• [Problem] Please transcribe the data below exactly. Leave the pictures out.

BEGIN Source data

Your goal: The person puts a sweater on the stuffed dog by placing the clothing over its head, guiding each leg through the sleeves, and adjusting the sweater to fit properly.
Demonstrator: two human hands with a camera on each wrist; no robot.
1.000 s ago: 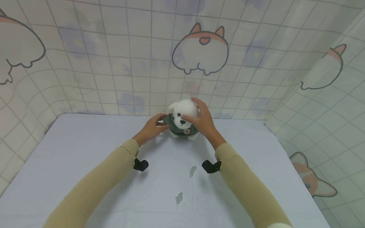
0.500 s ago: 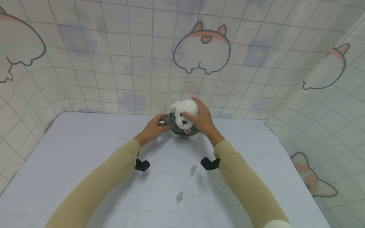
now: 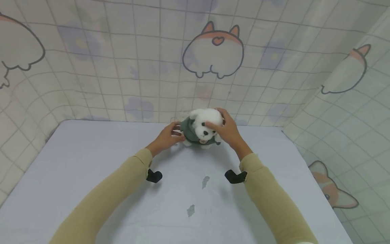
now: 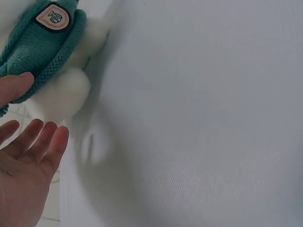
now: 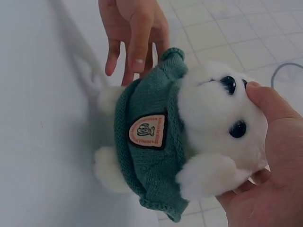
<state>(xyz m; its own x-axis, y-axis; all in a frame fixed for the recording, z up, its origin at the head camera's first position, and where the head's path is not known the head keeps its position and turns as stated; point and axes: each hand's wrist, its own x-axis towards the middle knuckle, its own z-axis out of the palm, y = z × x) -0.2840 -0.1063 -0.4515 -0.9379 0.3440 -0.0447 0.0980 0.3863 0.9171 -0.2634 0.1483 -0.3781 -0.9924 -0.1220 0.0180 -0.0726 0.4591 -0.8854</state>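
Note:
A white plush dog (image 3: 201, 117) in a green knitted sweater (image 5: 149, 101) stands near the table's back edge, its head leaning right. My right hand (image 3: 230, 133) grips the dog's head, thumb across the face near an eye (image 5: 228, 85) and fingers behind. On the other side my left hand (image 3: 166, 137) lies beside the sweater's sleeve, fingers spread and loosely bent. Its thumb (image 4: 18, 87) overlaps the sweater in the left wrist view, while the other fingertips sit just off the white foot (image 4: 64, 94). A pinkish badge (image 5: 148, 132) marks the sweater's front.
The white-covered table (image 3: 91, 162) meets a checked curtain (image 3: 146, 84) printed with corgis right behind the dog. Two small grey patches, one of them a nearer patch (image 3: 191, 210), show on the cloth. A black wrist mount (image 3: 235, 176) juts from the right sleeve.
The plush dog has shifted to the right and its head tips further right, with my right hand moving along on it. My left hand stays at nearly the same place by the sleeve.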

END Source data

• [Result of this exercise]
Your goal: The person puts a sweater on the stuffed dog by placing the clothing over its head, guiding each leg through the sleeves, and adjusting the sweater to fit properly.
Demonstrator: two human hands with a camera on each wrist; no robot.
1.000 s ago: 
0.500 s ago: 
now: 
now: 
now: 
<state>(xyz m; its own x-axis, y-axis; all in a frame fixed for the recording, z up, its origin at the head camera's first position, and where the head's path is not known the head keeps its position and turns as stated; point and axes: each hand's wrist, its own x-axis towards the middle knuckle, its own z-axis out of the palm, y = z × x) -0.2840 -0.1063 -0.4515 -0.9379 0.3440 -0.0447 0.0980 0.3863 0.9171 -0.2634 0.1483 -0.3781 -0.9924 -0.1220 0.0180 -0.0726 0.4591 -0.8854</state>
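Note:
A white plush dog (image 3: 201, 117) in a green knitted sweater (image 5: 149, 101) stands near the table's back edge, its head leaning right. My right hand (image 3: 230, 133) grips the dog's head, thumb across the face near an eye (image 5: 228, 85) and fingers behind. On the other side my left hand (image 3: 166, 137) lies beside the sweater's sleeve, fingers spread and loosely bent. Its thumb (image 4: 18, 87) overlaps the sweater in the left wrist view, while the other fingertips sit just off the white foot (image 4: 64, 94). A pinkish badge (image 5: 148, 132) marks the sweater's front.
The white-covered table (image 3: 91, 162) meets a checked curtain (image 3: 146, 84) printed with corgis right behind the dog. Two small grey patches, one of them a nearer patch (image 3: 191, 210), show on the cloth. A black wrist mount (image 3: 235, 176) juts from the right sleeve.
The plush dog has shifted to the right and its head tips further right, with my right hand moving along on it. My left hand stays at nearly the same place by the sleeve.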

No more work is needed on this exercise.